* YOUR GOAL:
Only one span of the listing below should come back. It runs from the line with "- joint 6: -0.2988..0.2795" through the line with "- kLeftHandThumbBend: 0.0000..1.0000", and each of its lines must be reproduced exactly.

* DATA EXCERPT:
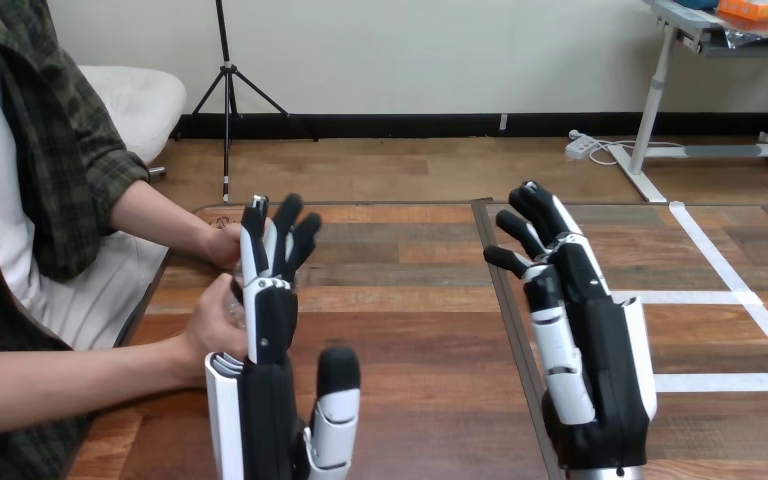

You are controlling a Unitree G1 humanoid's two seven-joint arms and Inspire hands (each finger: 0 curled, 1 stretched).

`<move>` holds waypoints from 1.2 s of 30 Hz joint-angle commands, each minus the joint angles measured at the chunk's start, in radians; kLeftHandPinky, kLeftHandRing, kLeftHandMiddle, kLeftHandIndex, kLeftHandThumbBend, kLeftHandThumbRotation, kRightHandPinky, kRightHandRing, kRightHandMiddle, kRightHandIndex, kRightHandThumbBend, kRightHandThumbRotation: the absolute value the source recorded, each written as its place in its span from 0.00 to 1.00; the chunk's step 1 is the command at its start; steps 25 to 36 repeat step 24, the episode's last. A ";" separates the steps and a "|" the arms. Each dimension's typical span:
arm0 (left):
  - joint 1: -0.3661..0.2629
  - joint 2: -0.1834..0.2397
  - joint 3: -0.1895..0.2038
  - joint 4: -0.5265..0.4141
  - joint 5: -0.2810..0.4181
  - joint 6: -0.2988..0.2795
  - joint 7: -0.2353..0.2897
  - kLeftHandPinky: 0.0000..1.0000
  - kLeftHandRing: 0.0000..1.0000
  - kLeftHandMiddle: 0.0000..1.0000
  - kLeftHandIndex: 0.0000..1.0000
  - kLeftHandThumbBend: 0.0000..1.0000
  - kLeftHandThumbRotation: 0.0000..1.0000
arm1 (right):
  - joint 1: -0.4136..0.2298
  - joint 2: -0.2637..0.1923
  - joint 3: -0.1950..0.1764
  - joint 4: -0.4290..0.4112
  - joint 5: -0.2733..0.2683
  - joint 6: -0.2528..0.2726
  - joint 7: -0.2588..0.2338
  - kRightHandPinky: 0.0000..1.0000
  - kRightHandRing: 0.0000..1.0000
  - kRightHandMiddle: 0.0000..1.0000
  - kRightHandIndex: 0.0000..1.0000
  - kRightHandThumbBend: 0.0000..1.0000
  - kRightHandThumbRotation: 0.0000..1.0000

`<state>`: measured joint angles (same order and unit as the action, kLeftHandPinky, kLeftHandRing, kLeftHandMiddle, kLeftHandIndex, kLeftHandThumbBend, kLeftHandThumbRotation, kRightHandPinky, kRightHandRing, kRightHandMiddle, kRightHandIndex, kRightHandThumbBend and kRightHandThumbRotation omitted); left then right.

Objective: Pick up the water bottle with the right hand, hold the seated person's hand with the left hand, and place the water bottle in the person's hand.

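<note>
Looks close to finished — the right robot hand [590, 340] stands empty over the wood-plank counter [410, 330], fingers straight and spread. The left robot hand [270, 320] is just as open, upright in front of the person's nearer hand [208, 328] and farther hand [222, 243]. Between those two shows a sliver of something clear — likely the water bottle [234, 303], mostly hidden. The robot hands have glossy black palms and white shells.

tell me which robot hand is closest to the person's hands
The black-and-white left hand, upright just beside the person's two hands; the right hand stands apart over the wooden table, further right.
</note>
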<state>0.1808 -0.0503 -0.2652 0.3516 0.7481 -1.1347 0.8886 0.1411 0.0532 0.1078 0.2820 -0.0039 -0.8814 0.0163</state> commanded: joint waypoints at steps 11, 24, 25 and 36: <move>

* RESPONSE:
  - joint 6: -0.2988..0.2795
  - joint 7: -0.2353..0.2897
  - kLeftHandPinky: 0.0000..1.0000
  - kLeftHandRing: 0.0000..1.0000
  - kLeftHandMiddle: 0.0000..1.0000
  - kLeftHandIndex: 0.0000..1.0000
  - kLeftHandThumbBend: 0.0000..1.0000

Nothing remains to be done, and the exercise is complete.